そして、屋外に抜ける扉を開放しておよそ10分。
今日は駄目かな・・・と思い始めたところで、ようやくリラが扉から顔をのぞかせました。
撮影係もちょっと油断していて、残念ながらその瞬間をカメラに収めることはできませんでしたが、リラがララを呼び、すぐにララも顔を出しました。
その後放飼場を1周し、
プールを発見。
そこから先は二頭で大はしゃぎでプールで遊んでくれました。
ちなみに、記念すべき最初の入水は、水際で躊躇していたララを、後ろからリラが押してドボンというものでした。(この瞬間も撮れませんでした・・・)

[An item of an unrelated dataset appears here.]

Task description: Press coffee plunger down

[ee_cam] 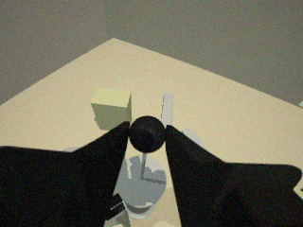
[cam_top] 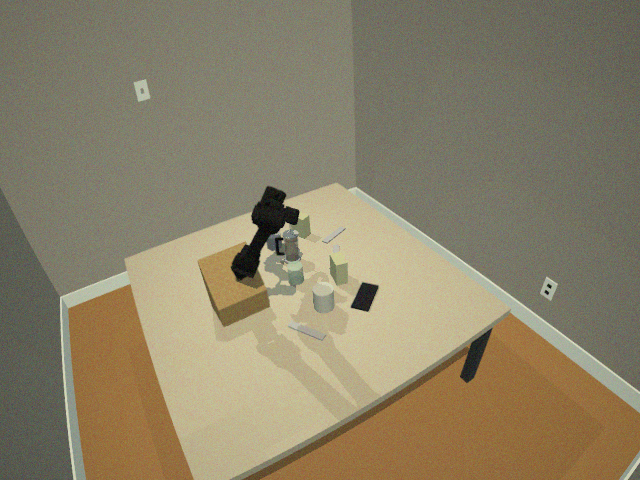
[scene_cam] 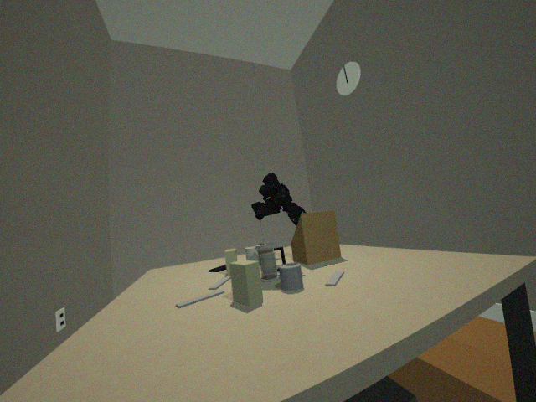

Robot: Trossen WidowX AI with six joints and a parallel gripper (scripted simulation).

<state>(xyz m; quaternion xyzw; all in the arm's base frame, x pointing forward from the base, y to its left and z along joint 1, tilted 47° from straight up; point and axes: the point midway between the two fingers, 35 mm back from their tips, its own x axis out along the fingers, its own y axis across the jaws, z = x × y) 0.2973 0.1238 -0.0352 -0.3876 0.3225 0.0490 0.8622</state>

上の写真は慌てて這い上がろうとするララと、慌てるララよりもプールのほうが気になって仕方がないリラです。
すぐにリラも入水し、ずーっと遊んでくれました。
ガラス越しの担当者の姿にも興味津々です。
プールから出た後は、デナリ同様新雪でゴロゴロ。
なんだかわからない姿になっています。
ララは放飼場内を探索し
デナリが遊んでいた柳の枝を発見。
リラが物欲しそうに見ますが、無視します。
そして我々が恐れていたことも・・・
今回の放飼場には多くの植栽(自然の木)を植えています。
動物園では植栽を動物に弄られるのを避けるため、電気柵などで囲ってしまうことが多いのですが、今回ホッキョクグマ館の設計では、触れない植栽なんて、ただの景観で、動物にとっての良い刺激にならないと考え、あえて柵などで覆うことはしませんでした。
デナリはその我々の空気を読んでくれた?のか、少し興味を持った程度で枝を折ったりすることはありませんでしたが、リラは放飼場に出てから1時間もしないうちに、木を押すと揺れて面白いということに気が付いてしまいました。
もちろんそれ自体は遊びの選択肢の一つ、エンリッチメントの一環として弄れるようにしているので、狙い通りといえば狙い通りなんですが、果たしてお客さんへの公開まで木がもってくれるのか?とても複雑な心境でした。
その後ガラス越しに飼育員と対面
ガラスがあるということはすぐに認識してくれたようで、心配していたような突進はありませんでした。
広い放飼場内には様々な刺激があります。
嬉しそうに枝を咥えてプールに放り投げ、それをめがけて飛び込むというリラらしい遊びも見せてくれました。
今まで見ることができなかったアングルで雰囲気で、今までにない刺激にワクワク(本当にワクワクしているのかは彼らにしかわかりませんが・・・)しながら過ごす彼らの姿を見ることができるのは、設計に携わった者としても本当にうれしかったです。
特にララがドスンドスンという音を立てて走り回る姿を見ることができたのは担当飼育員にとっても私にとっても驚きであり、この施設を作って良かったと思える瞬間でした。
残念ながら、木は3本折られてしまいましたが、その木を使って遊ぶ姿もまた手前味噌ですが、素晴らしいものでしたし、葉のついた枝を敷いて二頭で仲良く眠る姿も感動でした。
ほかにも、
雪にまみれて保護色のようになっている姿や、
浅瀬で入水しようかどうしようか迷っている姿
授乳する姿なども見られました(環境が変わって二頭の関係性がどうなるか、心配していましたが、幸い?リラは相変わらず甘えん坊です)
今は寝室に収容しても嫌がらないよう、寝室への出入りを自由にし、寝室内でくつろいだり餌を食べたりしてもらっています。
いろいろな姿を見ることができて、我々もテンションが上がってしまうのですが、馴化訓練が始まって、まだ3日目、まだまだ気を抜くことはできません。
今後も彼らが安全にまた、退屈することなく暮らしていけるよう、注意深く観察を続け、いろいろな調整をしながら、訓練を進めていきたいと思います。